Böylece, kapı aralığından kendilerini dinleyen büyükleri evde olmadığı zamanlarda da derslerini inançla çalışan iki iyi öğrenci, iki iyi kardeş gibi çalışmaya başladık. İlk başlarda, ben daha çok, tembel kardeşi kendisine yetişsin diye eski bildiklerini gözden geçirmeye razı olan iyi niyetli ağabey gibi hissediyordum kendimi; Hoca ise, ağabeyinin bildiklerinin pek fazla bir şey olmadığını kanıtlamaya çalışan zeki kardeş gibi davranıyordu. Aramızdaki bilgi farkı, ona göre, yalnızca, hücremden getirip bir göze dizdiği ve benim hatırladığım ciltlerin sayısı kadardı. Olağanüstü çalışkanlığı ve zekâsıyla, sonraları daha da ilerleteceği İtalyanca'yı söküp, altı ay içinde bütün kitaplarımı okuyup, bütün hatırladıklarımı da bana tekrarlattığı zaman hiçbir üstünlüğüm kalmamıştı benim. Oysa kendisinde, çoğunun değersizliğini kendisinin de kabul ettiği kitaplarını aşan, öğrenilmiş şeylerden daha doğal ve daha derinden gelen bir bilgi varmış gibi davranıyordu. İşe başladıktan altı ay sonra, artık birlikte öğrenen, birlikte ilerleyen bir çift değildik. O düşünüyor, ben ise yalnızca, onun öyle yapması için bazı ayrıntıları ona hatırlatıyor, ya da bildiklerini yeniden gözden geçirmesine yardım ediyordum.

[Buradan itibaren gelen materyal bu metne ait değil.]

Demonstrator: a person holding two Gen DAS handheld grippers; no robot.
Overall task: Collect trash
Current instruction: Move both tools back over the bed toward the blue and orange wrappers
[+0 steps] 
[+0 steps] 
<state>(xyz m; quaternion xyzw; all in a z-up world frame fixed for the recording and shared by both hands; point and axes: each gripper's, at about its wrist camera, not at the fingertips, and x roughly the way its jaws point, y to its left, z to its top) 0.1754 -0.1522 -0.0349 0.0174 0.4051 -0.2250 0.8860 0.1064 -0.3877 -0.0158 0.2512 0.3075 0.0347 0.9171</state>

Çoğunu unuttuğum bu «düşünceler»! daha çok geceleri buluyordu, akşam yediğimiz uydurma bir yemekten, mahallede bütün lâmbalar söndükten ve etraf sessizliğe büründükten çok sonra. Sabahları iki mahalle ötedeki caminin sübyan okuluna hocalığa gidiyor, haftada iki gün de, benim adımımı hiç atmadığım, uzak bir mahalle camiinin muvakkithanesine uğruyordu. Geri kalan zamanı, ya bu gece «düşünceler»ine hazırlanmakla, ya da onların peşinden sürüklenmekle geçiriyorduk. O sıralarda, yakın bir zamanda ülkeme döneceğime umutla inanıyordum, Hoca'yla, ayrıntılarını pek de merakla dinlemediğim «düşünceler»ini tartışmanın, dönüşümü, olsa olsa geciktireceğini düşündüğüm için ona hiç karşı çıkmazdım.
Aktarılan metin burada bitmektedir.